Lei ritocca ossessiva l’affresco perché non si notino i guasti. Distoglie la vista dal lavoro solo per osservare compiaciuta se stessa attraverso i vetri, gli specchi, le superfici in cristallo di cui si circonda: pavimenti, pareti, soffitto, ogni angolo ne rimanda il viso magro e crepato, le mani dalle dita lunghe e voraci, lo sprezzo negli occhi, le labbra sottili e contratte risucchiate all’interno fino a farle sparire.
Vedo emozioni e sentimenti vorticare per la stanza di specchi e abbattersi su di lei, mulinelli in picchiata che, senza riuscire a sfiorarla o scalfirla, scivolano come gocce di pioggia sul finestrino di un’auto lanciata a 240 chilometri l’ora sull’autostrada.
Come scuote le mani per levarsi di dosso il fastidio di provare, sentire, di essere umana! Compassione, amore… le mani aperte e spalancate, rigide come le pale di un mulino, un movimento dei polsi, allenato e preciso: via, non ha interesse per quello che è fuori dal sé, non vuole immergersi nelle acque del fiume freddo dei cuori di chi dice di amare.
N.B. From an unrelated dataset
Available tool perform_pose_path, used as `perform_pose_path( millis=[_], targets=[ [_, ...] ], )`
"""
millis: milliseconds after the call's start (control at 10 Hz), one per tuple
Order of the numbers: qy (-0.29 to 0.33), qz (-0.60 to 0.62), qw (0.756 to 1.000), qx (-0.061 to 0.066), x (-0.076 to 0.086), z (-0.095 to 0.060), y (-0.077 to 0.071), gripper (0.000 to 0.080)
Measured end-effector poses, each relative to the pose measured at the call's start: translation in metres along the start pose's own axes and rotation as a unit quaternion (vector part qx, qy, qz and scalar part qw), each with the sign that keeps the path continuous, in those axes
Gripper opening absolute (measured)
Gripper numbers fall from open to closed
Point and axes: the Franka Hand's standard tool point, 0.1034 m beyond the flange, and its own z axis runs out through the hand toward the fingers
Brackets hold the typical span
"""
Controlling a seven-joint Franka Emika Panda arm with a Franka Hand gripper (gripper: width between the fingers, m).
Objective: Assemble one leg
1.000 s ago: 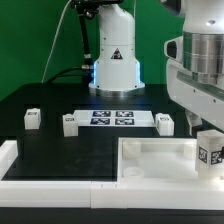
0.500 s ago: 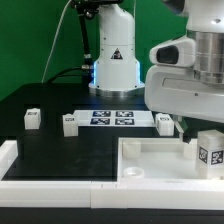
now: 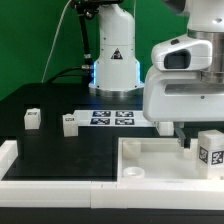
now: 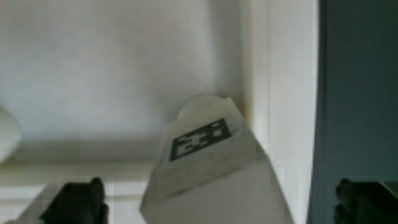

Lei è fredda, non comprende il calore: dissimula.
È brava, nella sua stanza di specchi, nei suoi mille visi riflessi che rimbalzano, infiniti e paralizzati nel cristallo dell’ego.
Così dannatamente brava a ritoccare in continuazione il suo quadro, minuscole pennellate per tenere nel giogo gli spettatori seduti sulla panca di pelle rossa della stanza del suo museo che, ormai intontiti dalla lusinga e dall’ambiguità, non riescono, non possono, non vogliono guardare oltre le crepe che, nonostante la manutenzione, percorrono in tutta la sua lunghezza quell’opera d’arte.
Chi non vorrebbe rimanere lì, estasiato e seduto in contemplazione di ciò che crede sia ineluttabile perfezione?
Ipnotizza anche me la sua perizia, la travolgente mancanza di cuore e decenza, la decadenza del nocciolo secco e inservibile, incapace di generare da sé alcun albero nuovo.
Mi fa rabbia, e schifo.
Mi scuoto sospirando dall’osservazione del capannello di persone intorno a lei: quella stupida festa è finita, per me. Attraverso la sala, non saluto nessuno, nessuno mi vede e va bene così.